Единственный раз папа выходил на подмостки любительского театра, когда учился в шестом классе. Тогда ему пришлось изображать Третьего путника из инсценировки стихотворения про бревно, которое лежало на дороге и всем мешало. Бутафорского бревна, само собой, в школе не нашлось, и его заменили на черенок лопаты, что несколько снижало пафос постановки. Роль Третьего путника была без слов. Пока чтец декламировал немного обидные строки: «…Он с виду был и хил и мал. Он молча скинул полушубок и в сторону бревно убрал», юный папа скидывал с плеча куртку и играючи убирал с пути пустяковое препятствие.
Кроме вполне объяснимого актерского мандража папу беспокоило еще и то, что в конце сцены он по сценарию должен был взвалить Буратино на плечи, утащить в свое логово, располагавшееся в трех метрах левее, и подвесить там на крюк. Нет, папа уже не был хил и мал. Загвоздка заключалась в другом. В прошлом году врач запретил поднимать ему всё, что весит больше, чем «ну, допустим, вот этот пакет», — как сказал доктор, принимая от папы в подарок за вылеченную спину шампанское и коробку шоколадных конфет. Теперь папа всегда носил с собой обезболивающие таблетки, которые, впрочем, никогда не пил, поскольку после них ему очень хотелось спать.
С тех пор каждое утро, вдевая руки в лямки Сониного портфеля, папа привычно ворчал: «Когда-нибудь вам назначат дополнительный урок, и лишний учебник станет той соломинкой, которая сломает верблюду спину». По папиной прикидке Буратино весил минимум как пять под завязку набитых портфелей. А папа и так уже сегодня рискнул и оттащил тяжеленную бутыль с водой для кулера в кабинет директрисе. Вспоминая об этом, позвоночник все еще недовольно поскрипывал.

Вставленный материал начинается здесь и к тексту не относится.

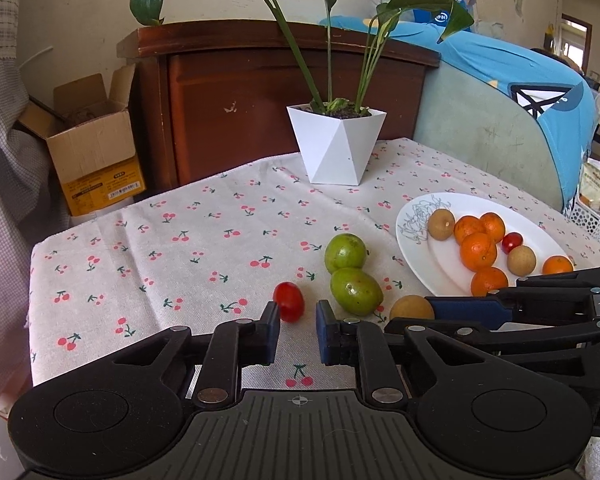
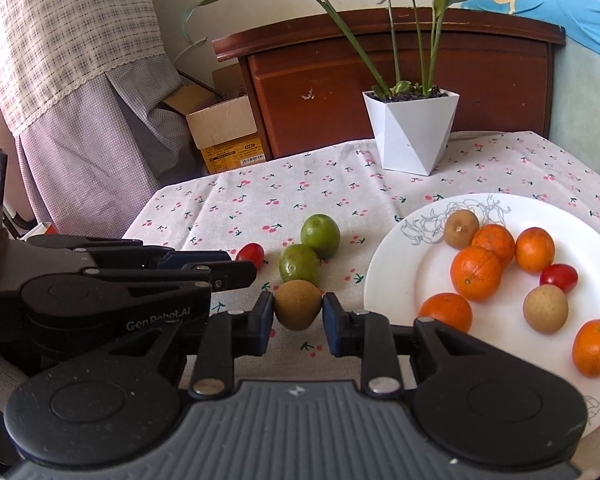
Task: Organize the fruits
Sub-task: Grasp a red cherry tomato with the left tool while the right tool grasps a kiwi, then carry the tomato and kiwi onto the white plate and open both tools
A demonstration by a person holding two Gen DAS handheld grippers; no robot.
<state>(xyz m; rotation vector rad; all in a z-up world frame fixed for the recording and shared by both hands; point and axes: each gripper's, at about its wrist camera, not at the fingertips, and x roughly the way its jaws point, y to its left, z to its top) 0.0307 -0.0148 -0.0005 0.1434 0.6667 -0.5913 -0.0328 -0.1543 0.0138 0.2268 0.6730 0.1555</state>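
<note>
On the cherry-print cloth a red cherry tomato (image 1: 289, 302) lies at the very tips of my left gripper (image 1: 298, 312). The jaws stand narrow around it and it rests against the left pad; contact with the right pad is hard to judge. My right gripper (image 2: 299, 312) is shut on a brown longan (image 2: 298, 306), held just above the cloth. Two green fruits (image 1: 346, 252) (image 1: 356, 291) lie touching each other just beyond both grippers. At the right, a white plate (image 2: 420, 264) carries several oranges, two longans and one cherry tomato.
A white faceted plant pot (image 1: 336, 144) stands at the back of the table, its long leaves arching overhead. Behind it is a dark wooden cabinet (image 1: 260, 92). An open cardboard box (image 1: 96, 148) sits on the floor past the table's left edge. A blue-covered seat (image 1: 520, 92) borders the right.
</note>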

И хотя катать Дениса на плечах папа отказался сразу, как только прочитал об этом силовом упражнении в тексте пьесы, совсем отвертеться от подъема живого груза он не мог. Подвешивание Буратино на крюк было главным спецэффектом спектакля. Специально для этого трюка Виктор Геннадьевич соорудил из двух ремней и железного кольца хитрую подпругу, которая сейчас обтягивала грудь и спину Дениса. Причем подрыгать ножками в воздухе Буратино должен был дважды. Второй раз он попадал на крюк, точнее — на сучок, когда его подвешивали на дерево Базилио и лиса Алиса. Но вешать Буратино (под покровом выключенного освещения на сцене) нужно было опять же папе. Он же должен был подтащить к крюку и само дерево.
— Давай минимизируем возможный вред моему хрупкому позвоночнику, — безапелляционно предложил папа. — На репетиции ты просто постоишь под крюком. Но мы будем считать, что ты висишь. А уж на спектакле, ладно, поподнимаю тебя.
На том и порешили.
— Дядя Леша!
— Папа!
Папа вздрогнул, выплюнул бороду и, топая ногами, вышел к столпившимся вокруг Буратино куклам.

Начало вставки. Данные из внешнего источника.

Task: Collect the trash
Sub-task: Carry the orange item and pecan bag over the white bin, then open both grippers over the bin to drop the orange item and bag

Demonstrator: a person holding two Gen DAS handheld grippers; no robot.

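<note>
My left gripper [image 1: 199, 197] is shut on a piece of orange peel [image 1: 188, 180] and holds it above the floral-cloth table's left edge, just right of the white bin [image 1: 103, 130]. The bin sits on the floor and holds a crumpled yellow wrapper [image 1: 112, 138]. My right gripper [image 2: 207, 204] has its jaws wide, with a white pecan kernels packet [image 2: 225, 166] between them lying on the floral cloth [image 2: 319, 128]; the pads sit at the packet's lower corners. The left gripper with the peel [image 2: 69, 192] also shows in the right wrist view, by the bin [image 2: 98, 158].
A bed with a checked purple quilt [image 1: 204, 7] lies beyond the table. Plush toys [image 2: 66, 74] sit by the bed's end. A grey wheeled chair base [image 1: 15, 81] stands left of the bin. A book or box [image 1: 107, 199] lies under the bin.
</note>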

— Дурацкая деревяшка! — проревел он, сам удивившись звериным звукам, раздавшимся изо рта. — Ты помешал моей замечательной комедии!
Текст оказался немного перевран, но в целом папа был доволен своей игрой.
4
Одинокие, но бурные аплодисменты Семена Семеновича возвестили о конце репетиции.
— Вы это сделали! — радостно заухал он с места во втором ряду, с которого вальяжно наблюдал за мучительным прогоном спектакля. — Теперь вам всего-то и осталось, что напрячься и сделать это еще раз!
Папа утер бородой потный лоб и сел на край сцены, свесив ноги.